Il n’a pas inspecté le canapé, ni les fenêtres, ni la petite gamelle que j’avais préparée.
Il est sorti de sa caisse, a regardé autour de lui une seule fois, puis il est allé directement vers ma chambre.
Au pied de mon lit, j’avais posé une couverture bleue pliée.
Achille est monté dessus.

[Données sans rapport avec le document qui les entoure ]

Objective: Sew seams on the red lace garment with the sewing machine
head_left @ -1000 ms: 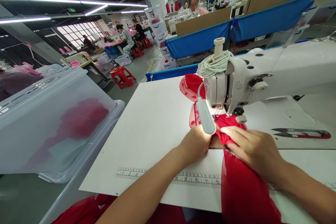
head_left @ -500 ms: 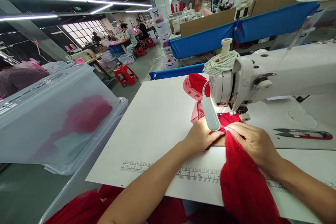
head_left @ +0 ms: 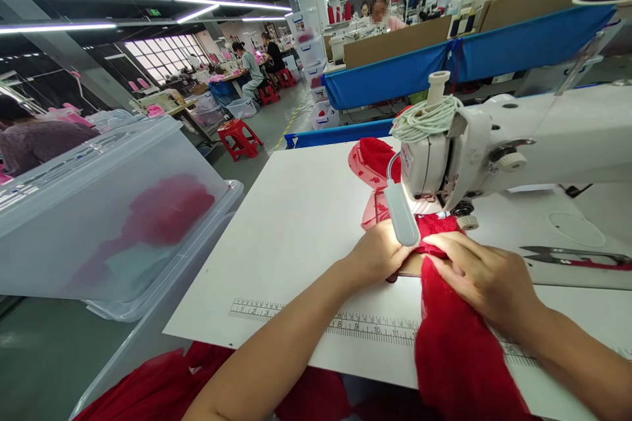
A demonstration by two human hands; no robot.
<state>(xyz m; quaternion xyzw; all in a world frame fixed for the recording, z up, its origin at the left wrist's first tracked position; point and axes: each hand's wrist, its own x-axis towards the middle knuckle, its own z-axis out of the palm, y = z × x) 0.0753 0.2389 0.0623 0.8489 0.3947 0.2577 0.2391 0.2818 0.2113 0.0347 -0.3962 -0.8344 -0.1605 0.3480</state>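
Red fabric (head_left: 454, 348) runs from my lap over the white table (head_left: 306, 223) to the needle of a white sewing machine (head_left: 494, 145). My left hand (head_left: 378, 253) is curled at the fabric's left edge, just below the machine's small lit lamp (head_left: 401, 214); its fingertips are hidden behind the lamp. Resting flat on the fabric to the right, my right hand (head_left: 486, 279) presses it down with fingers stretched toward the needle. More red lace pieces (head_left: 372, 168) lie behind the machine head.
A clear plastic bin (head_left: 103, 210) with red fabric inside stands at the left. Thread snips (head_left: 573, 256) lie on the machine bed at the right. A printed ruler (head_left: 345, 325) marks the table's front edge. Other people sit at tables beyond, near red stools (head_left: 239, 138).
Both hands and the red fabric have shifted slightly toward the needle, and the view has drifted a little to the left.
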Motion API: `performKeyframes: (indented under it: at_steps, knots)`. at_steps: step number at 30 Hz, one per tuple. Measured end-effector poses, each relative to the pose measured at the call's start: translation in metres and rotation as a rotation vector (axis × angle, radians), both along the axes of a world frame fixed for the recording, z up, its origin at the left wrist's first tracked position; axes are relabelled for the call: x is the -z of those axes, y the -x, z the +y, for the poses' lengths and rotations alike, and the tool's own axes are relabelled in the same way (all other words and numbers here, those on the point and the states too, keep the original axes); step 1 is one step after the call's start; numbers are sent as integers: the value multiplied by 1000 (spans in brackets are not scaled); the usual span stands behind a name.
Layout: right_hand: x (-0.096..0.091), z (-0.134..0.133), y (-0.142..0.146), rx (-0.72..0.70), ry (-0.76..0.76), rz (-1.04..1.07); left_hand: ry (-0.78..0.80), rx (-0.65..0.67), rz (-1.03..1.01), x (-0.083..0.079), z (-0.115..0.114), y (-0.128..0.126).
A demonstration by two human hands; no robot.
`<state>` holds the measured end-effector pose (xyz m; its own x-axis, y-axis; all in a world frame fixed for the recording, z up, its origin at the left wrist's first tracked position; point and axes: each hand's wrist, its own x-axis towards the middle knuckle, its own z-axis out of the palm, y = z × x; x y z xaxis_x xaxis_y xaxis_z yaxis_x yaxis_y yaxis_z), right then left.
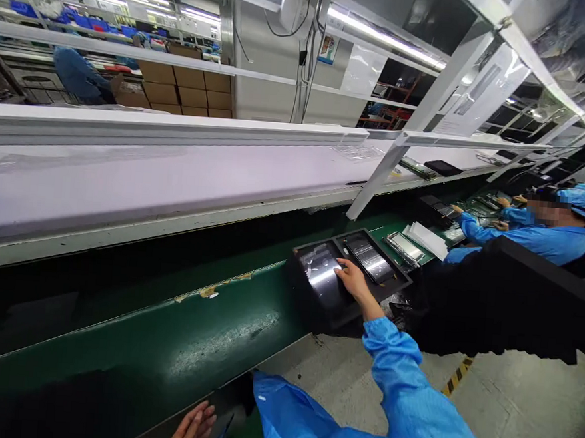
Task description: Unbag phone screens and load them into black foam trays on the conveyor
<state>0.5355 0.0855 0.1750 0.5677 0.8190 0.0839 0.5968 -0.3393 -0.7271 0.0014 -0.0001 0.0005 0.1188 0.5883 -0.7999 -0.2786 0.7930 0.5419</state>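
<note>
Right hand (353, 280) on glossy panel (319, 267), black tray (325, 318)

I can see a green conveyor belt (130, 321), its surface scuffed and peeling, running beneath a long white shelf (125, 174). Further along, a co-worker (536, 239) in a blue smock and cap leans over circuit boards (478, 205). Beyond the shelf I make out stacked cardboard cartons (182, 84) beside a person in blue (79, 74), with blue bins (86, 23) behind under strip lights (385, 35).
</note>
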Motion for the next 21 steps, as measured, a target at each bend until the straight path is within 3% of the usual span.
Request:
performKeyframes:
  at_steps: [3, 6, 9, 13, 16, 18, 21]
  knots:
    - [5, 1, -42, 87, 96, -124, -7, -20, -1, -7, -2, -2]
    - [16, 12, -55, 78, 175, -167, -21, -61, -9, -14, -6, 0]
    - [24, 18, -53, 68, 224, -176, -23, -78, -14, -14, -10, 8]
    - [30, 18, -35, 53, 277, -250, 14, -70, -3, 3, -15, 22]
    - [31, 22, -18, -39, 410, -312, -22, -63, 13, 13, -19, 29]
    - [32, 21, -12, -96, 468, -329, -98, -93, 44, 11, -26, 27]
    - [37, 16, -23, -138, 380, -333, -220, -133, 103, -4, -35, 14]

Il a tourné trois fois, lentement, puis il s’est couché.
Ensuite, il m’a regardée.
Alors je me suis assise à côté de lui.
Pour la première fois depuis des mois, ma maison ne m’a pas semblé vide.
Cette nuit-là, Achille a dormi avec une patte contre ma cheville.
Juste une.
Comme s’il voulait être sûr que j’étais encore là.
Je ne sais pas combien de temps il nous reste.
Peut-être quelques mois.
Peut-être moins.
Peut-être plus, si la vie décide d’être douce avec nous.
Mais je sais une chose.
Achille ne passera pas son dernier chapitre derrière des barreaux pendant que les gens choisissent un amour plus jeune, plus facile, plus neuf.
Il n’est peut-être plus joueur.
Il n’est peut-être pas beau comme avant.
Il n’a peut-être plus des années à donner.
Mais il a ce soir.
Il a un lit chaud.
Il a une main posée sur son dos.
Et il a quelqu’un qui sait ce que ça fait quand les autres vous regardent comme si le meilleur de votre vie était déjà passé.
Je croyais offrir à un vieux chat un endroit pour finir ses jours.
Mais Achille m’a donné une raison de rentrer chez moi.
Je ne suis peut-être pas sa première famille.
Mais je serai la dernière personne à le laisser croire qu’il ne mérite pas d’être aimé.